FAQ#

Part 1: Configurations#

Q: How to write Trinity-RFT configuration files?

A: The recommended way to write configurations is to use the Trinity Studio. You can launch it with:

trinity studio --port 8080

This provides an intuitive and user-friendly way to create and modify configuration files.

For advanced users, we recommend referring to the configuration documentation for detailed explanations of all configuration options. You can also directly edit the YAML configuration files (see the examples directory for templates and examples).

If you are already familiar with veRL, please refer to the Align with veRL tutorial. This guide explains how to align Trinity-RFT configuration parameters with those used in veRL, making it easier to migrate or reuse your existing veRL setups.


Q: What’s the relationship between buffer.batch_size, buffer.train_batch_size, actor_rollout_ref.actor.ppo_micro_batch_size_per_gpu and other batch sizes?

A: The following parameters are closely related:

  • buffer.batch_size: The number of tasks in a batch, effective for the explorer.

  • buffer.train_batch_size: The number of experiences in a mini-batch, effective for the trainer. If not specified, it defaults to buffer.batch_size * algorithm.repeat_times.

  • actor_rollout_ref.actor.ppo_mini_batch_size: The number of experiences in a mini-batch, overridden by buffer.train_batch_size; but in the update_policy function, its value becomes the number of experiences in a mini-batch per GPU, i.e., buffer.train_batch_size (/ ngpus_trainer).
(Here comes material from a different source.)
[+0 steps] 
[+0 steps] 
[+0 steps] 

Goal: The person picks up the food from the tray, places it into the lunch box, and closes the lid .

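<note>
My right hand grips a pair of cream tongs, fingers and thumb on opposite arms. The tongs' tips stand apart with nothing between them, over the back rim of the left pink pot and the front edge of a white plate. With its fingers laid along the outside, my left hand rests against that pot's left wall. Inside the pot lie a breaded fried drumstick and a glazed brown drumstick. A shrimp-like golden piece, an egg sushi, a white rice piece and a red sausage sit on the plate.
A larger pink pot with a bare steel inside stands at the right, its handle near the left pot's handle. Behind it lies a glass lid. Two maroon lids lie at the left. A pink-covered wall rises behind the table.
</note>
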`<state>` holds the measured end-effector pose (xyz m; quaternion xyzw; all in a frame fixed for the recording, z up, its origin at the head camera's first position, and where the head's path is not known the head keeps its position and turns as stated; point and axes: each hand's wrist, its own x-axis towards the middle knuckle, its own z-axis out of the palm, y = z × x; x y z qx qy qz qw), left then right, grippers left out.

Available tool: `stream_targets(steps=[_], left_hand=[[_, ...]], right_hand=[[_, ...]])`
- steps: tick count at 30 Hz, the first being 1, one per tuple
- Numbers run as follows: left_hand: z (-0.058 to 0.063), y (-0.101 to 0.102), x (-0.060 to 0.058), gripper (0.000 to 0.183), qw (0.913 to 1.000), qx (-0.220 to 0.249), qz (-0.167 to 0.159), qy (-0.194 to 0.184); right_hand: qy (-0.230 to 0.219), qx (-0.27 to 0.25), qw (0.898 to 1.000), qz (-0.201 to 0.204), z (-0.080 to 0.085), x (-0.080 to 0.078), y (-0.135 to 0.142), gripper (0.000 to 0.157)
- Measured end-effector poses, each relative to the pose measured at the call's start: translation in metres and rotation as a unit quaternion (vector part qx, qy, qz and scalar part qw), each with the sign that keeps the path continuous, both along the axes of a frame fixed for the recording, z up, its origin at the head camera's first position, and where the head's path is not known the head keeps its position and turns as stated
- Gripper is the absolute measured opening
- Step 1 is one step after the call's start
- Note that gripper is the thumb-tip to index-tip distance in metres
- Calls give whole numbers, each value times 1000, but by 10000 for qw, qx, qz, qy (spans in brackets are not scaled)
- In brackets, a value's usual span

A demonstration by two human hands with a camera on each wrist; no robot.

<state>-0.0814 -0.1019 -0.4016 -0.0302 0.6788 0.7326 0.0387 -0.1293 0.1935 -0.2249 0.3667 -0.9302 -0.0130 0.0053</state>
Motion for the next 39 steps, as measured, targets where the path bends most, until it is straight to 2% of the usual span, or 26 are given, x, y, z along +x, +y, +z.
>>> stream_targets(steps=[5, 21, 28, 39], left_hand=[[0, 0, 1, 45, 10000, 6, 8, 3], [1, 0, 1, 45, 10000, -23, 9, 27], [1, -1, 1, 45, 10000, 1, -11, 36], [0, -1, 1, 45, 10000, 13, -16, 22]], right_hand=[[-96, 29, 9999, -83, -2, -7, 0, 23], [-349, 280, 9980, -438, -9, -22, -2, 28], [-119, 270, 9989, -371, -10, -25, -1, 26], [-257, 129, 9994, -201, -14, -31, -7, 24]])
The expression of dividing ngpus_trainer is caused by implict data allocation to GPUs, but this do not affects the result after gradient accumulation.

  • actor_rollout_ref.actor.ppo_micro_batch_size_per_gpu: The number of experiences in a micro-batch per GPU.

A minimal example showing their usage is as follows:

def update_policy(batch_exps):
    dataloader = batch_exps.split(ppo_mini_batch_size)
    for _ in range(ppo_epochs):
        for batch_idx, data in enumerate(dataloader):
            # Split data
            mini_batch = data
            if actor_rollout_ref.actor.use_dynamic_bsz:
                micro_batches, _ = rearrange_micro_batches(
                        batch=mini_batch, max_token_len=max_token_len
                    )
            else:
                micro_batches = mini_batch.split(actor_rollout_ref.actor.ppo_micro_batch_size_per_gpu)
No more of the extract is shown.